»»

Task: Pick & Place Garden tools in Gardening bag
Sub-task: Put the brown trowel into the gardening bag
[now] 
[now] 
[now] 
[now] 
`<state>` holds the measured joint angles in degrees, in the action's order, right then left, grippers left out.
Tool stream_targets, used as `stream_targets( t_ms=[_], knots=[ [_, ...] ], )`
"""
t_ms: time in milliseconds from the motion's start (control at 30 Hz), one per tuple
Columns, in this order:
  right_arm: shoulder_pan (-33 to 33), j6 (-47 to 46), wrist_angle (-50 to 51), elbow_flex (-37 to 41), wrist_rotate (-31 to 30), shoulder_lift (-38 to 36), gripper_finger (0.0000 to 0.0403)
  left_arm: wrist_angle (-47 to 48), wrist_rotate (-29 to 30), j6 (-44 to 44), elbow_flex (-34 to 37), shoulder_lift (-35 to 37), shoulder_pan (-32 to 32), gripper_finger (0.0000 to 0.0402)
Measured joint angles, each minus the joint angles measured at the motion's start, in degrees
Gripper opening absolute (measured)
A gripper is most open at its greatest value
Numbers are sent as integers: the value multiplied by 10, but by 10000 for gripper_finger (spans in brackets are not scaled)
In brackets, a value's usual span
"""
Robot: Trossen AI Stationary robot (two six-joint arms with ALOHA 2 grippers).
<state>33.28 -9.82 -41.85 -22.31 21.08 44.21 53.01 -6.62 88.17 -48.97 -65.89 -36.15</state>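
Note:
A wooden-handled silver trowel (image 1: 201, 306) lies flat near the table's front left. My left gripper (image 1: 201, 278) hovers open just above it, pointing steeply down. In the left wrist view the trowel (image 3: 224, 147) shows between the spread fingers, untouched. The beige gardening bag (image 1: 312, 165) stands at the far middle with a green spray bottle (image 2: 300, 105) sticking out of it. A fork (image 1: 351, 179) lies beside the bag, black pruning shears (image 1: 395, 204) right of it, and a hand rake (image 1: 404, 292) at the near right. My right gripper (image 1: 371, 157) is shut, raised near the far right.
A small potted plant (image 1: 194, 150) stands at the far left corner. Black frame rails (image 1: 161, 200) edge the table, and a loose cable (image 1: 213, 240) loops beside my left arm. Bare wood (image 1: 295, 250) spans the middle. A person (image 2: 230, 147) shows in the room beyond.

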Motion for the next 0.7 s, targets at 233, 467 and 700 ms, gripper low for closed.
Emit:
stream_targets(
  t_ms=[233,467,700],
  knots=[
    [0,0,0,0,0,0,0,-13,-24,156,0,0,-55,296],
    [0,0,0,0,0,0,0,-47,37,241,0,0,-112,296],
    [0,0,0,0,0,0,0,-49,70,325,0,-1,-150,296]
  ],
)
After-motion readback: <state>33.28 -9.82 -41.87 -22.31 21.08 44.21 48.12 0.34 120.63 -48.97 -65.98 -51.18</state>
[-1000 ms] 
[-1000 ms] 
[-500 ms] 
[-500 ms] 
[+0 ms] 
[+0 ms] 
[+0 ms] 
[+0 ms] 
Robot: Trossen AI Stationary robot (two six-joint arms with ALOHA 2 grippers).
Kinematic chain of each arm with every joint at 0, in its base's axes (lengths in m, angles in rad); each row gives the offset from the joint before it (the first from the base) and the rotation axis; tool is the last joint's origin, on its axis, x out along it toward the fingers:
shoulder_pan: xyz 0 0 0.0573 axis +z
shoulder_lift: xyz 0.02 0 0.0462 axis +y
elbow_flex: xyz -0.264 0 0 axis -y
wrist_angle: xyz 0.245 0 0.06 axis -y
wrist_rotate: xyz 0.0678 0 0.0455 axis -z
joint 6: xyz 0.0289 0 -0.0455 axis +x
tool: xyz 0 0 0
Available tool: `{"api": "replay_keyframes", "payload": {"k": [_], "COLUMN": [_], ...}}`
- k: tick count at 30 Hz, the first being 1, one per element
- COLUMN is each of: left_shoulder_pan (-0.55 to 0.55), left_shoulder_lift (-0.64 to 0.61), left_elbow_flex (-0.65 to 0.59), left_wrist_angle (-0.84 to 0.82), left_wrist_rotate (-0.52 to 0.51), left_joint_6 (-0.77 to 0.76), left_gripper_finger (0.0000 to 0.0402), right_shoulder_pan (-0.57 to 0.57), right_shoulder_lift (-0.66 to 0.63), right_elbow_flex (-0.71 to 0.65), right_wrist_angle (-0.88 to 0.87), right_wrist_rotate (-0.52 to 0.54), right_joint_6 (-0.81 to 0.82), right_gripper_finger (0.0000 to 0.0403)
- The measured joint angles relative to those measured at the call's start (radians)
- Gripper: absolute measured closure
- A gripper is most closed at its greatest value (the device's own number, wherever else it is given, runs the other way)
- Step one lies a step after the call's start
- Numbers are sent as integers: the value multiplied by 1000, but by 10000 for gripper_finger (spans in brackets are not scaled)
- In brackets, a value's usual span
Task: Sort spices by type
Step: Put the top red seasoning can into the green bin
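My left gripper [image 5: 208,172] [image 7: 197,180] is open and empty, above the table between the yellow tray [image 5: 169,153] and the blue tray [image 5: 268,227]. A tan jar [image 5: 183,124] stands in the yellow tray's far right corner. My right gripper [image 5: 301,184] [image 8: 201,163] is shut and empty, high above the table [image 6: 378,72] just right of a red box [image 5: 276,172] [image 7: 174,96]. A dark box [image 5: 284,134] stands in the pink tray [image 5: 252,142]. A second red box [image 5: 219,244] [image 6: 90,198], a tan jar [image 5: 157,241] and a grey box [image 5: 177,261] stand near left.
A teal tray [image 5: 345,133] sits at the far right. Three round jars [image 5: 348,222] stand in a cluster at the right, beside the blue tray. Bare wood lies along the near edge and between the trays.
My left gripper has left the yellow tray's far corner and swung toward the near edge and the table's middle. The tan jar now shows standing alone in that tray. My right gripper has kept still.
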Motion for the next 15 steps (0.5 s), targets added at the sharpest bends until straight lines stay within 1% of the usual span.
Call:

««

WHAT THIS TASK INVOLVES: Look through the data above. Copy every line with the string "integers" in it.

RESPONSE AREA:
Numbers are sent as integers: the value multiplied by 10, but by 10000 for gripper_finger (spans in brackets are not scaled)
- Numbers are sent as integers: the value multiplied by 1000, but by 10000 for gripper_finger (spans in brackets are not scaled)

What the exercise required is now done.